Recorded data Start Marker
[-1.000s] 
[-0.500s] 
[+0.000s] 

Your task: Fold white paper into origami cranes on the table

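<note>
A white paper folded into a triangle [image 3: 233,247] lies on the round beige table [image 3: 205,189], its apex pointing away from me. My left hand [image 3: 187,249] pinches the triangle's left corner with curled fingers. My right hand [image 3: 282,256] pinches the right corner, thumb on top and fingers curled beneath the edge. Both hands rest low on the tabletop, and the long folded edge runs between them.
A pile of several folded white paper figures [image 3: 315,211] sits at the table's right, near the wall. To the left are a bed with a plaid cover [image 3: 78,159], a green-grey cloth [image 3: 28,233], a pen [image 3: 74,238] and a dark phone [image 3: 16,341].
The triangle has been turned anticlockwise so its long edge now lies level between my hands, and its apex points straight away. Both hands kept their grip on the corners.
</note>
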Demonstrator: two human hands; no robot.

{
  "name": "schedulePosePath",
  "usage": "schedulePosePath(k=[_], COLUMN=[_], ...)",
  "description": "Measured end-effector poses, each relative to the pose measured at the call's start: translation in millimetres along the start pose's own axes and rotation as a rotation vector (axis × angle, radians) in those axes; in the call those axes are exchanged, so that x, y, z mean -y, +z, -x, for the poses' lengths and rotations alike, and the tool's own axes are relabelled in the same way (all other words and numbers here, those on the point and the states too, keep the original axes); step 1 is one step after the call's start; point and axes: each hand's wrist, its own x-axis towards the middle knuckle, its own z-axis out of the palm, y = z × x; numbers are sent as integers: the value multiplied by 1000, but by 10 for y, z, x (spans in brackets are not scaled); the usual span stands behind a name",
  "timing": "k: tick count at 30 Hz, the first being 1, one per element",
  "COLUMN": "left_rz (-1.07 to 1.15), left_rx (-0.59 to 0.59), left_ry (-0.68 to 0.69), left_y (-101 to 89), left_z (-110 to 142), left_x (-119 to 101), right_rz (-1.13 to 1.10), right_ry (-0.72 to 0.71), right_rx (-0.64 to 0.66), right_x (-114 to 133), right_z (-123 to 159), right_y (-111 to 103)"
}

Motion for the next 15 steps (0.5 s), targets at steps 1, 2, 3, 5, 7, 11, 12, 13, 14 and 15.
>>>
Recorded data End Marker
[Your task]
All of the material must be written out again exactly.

[Answer space]
[-1.000s] 
[-0.500s] 
[+0.000s] 

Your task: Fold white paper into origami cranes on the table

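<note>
A white paper folded into a triangle [image 3: 233,247] lies on the round beige table [image 3: 205,189], its apex pointing away from me. My left hand [image 3: 187,249] pinches the triangle's left corner with curled fingers. My right hand [image 3: 282,256] pinches the right corner, thumb on top and fingers curled beneath the edge. Both hands rest low on the tabletop, and the long folded edge runs between them.
A pile of several folded white paper figures [image 3: 315,211] sits at the table's right, near the wall. To the left are a bed with a plaid cover [image 3: 78,159], a green-grey cloth [image 3: 28,233], a pen [image 3: 74,238] and a dark phone [image 3: 16,341].
The triangle has been turned anticlockwise so its long edge now lies level between my hands, and its apex points straight away. Both hands kept their grip on the corners.
</note>
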Demonstrator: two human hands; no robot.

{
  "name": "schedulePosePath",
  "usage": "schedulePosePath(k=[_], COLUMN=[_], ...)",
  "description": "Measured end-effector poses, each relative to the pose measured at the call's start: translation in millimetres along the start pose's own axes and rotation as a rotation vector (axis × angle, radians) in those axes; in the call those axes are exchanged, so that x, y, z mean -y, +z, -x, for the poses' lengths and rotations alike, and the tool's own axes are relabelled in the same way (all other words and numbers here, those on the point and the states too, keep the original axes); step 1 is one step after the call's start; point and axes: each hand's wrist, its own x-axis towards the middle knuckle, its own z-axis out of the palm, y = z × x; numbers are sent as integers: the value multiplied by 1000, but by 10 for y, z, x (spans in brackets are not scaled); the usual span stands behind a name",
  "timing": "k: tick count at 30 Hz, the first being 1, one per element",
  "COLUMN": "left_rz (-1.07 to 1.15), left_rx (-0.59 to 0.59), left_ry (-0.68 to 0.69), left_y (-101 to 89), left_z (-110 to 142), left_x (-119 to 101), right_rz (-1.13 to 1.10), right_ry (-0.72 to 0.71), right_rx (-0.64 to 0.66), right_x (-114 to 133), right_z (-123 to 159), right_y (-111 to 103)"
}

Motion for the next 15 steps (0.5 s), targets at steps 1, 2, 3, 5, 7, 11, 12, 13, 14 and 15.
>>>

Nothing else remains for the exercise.